La sfida più grande [theneverendingcontest]

in #ita5 years ago

Era il tramonto di un giorno di fine ottobre, l'aria era fresca e si preannunciava ormai l'imminente inverno. Un gruppo di donne stava tornando a casa dopo lo svolgimento delle feste Tesmoforie, tre giorni di rituali prettamente femminili in onore della dea Demetra Tesmofora, quando una di loro, Calliope, rimase un poco indietro. Si fermò sentendo dei strani rumori nella penombra della strada, vicino a un piccolo muretto, sembrava qualche animale, forse un gatto, ma guardando meglio vide che si trattava di un bambino.
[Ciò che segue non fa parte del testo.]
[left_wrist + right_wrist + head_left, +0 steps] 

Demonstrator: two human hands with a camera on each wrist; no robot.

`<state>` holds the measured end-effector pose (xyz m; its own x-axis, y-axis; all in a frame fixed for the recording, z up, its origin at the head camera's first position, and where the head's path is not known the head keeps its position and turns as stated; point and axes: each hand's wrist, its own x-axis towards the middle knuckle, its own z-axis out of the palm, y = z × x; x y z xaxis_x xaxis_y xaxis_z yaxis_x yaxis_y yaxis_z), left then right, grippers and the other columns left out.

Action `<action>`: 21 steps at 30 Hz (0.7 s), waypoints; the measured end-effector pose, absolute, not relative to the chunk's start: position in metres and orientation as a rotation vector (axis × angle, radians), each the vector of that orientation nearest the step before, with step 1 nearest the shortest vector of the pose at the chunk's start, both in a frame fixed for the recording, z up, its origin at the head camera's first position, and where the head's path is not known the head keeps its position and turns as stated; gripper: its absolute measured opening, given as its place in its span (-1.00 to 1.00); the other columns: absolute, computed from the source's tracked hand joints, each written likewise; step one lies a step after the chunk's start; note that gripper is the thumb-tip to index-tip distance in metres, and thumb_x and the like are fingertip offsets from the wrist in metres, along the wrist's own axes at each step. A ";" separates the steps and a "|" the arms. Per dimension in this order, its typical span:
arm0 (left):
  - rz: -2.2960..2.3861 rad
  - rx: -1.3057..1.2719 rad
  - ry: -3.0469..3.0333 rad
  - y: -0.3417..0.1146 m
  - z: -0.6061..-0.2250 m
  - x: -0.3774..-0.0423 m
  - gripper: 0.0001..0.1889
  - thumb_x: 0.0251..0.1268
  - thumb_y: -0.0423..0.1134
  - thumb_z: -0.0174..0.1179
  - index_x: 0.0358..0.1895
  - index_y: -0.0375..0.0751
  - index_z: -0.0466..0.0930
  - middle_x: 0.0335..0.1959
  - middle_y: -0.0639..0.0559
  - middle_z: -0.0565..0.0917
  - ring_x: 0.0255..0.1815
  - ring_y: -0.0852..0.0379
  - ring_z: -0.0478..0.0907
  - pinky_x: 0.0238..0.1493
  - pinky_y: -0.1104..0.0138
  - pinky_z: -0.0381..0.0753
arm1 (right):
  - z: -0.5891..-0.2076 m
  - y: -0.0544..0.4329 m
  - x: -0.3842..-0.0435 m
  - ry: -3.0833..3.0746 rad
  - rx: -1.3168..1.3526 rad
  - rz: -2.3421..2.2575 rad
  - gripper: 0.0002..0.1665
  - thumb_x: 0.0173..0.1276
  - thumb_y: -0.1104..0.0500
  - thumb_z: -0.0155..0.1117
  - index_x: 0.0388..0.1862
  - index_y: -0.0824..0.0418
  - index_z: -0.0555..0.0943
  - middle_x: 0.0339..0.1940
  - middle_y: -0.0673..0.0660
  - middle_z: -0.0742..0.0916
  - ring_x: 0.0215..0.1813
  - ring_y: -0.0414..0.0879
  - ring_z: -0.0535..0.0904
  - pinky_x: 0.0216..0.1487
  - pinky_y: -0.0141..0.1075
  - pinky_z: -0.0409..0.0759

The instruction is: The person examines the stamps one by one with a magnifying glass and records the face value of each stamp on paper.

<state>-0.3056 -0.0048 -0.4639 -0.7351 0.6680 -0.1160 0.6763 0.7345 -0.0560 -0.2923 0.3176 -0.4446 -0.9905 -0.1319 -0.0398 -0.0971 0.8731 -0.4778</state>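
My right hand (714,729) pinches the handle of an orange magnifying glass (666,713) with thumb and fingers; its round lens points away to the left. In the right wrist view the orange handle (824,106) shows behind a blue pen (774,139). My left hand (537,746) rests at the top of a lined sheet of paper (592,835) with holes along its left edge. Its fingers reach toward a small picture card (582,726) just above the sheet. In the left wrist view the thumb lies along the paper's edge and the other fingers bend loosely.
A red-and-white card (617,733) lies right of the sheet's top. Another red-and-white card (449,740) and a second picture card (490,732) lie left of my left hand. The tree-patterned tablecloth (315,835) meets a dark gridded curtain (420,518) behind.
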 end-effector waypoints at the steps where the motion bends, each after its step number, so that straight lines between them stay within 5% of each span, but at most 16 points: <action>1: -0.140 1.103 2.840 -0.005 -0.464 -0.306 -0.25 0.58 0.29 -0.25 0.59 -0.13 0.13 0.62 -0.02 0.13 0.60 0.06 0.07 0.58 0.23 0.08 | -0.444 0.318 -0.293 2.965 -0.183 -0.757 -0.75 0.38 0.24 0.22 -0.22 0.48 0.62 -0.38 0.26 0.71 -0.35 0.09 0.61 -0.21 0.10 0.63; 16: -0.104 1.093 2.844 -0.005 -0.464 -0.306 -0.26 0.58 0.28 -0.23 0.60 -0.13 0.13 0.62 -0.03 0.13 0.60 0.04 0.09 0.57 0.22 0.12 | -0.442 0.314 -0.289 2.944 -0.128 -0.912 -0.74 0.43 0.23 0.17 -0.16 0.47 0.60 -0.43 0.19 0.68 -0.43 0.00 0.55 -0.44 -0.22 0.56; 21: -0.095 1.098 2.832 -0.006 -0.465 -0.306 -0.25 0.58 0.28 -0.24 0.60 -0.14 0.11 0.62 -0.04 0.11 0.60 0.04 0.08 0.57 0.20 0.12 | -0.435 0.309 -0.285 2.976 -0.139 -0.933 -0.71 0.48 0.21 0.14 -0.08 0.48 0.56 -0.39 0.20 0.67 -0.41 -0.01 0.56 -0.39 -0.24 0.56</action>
Le si spezzò il cuore, l'abbandono dei neonati in Grecia era lecito e pertanto era diventato un fatto piuttosto comune, anche se lei la riteneva una pratica assolutamente barbara.
Calliope non sapeva cosa fare, ma istintivamente prese in braccio il fagotto e si diresse velocemente verso casa.
-Oh no, è una femmina- sussurrò mentre le tolse la copertina per lavarla e metterle qualcosa di più appropriato. -Sei doppiamente sfortunata ragazza mia!- Calliope era una donna piuttosto emancipata considerati i tempi in cui viveva e soffriva per la condizione di vita delle donne, recluse da qualsiasi evento sociale, relegate a vivere a casa sotto il dominio del marito e considerate solamente come strumenti per avere figli.
Lei era stata in qualche modo più agevolata, era cresciuta a Sparta dove le ragazze venivano educate alla stessa maniera dei maschi, in particolare per quanto riguardava la formazione fisica e la ginnastica, pensando che fosse necessario un buon allenamento per prepare il corpo ad avere figli più forti. Poi aveva sposato Ascanio, molto più anziano di lei, che la portò ad Olimpia dove aveva costruito uno dei primi bagni pubblici della penisola e gli affari gli andavano piuttosto bene. Purtroppo Ascanio era mancato prematuramente e lei era vedova già da parecchi anni, ma si era rimboccata le maniche e aveva imparato a gestire l'attività del defunto marito.

Nei giorni seguenti Calliope maturò l'idea di poter adottare la piccola trovatella, non c'era un uomo in casa ma lei era abbastanza benestante e indipendente da non dover chiedere il permesso di nessuno.
E così fu: la chiamò Penelope, la allevò come figlia sua e sfidando ogni pregiudizio sociale non solo volle affidare la sua preparazione intelletuale a un maestro privato ma si preoccupò lei stessa di impartirle anche una eccellente preparazione fisica, insegnadole il valore dell'impegno e della disciplina, il sacrificio dello sforzo e del dolore, la soddisfazione della riuscita e del raggiungimento degli obiettivi: tutti principi che le sarebbero stati utile anche per affrontare le avversità della vita perchè avevano il compito di forgiare il carattere di una persona.
Penelope era grata a Calliope per tutto quello che faceva per lei e soprattutto per averla cresciuta con intelligenza, sviluppando in lei una mente aperta e curiosa, che si era presto riempita di sogni. Sogni che non prevedevano solo il matrimonio e la procreazione! Ma non lo disse mai a nessuno, ancora troppo timorosa di una società ostile.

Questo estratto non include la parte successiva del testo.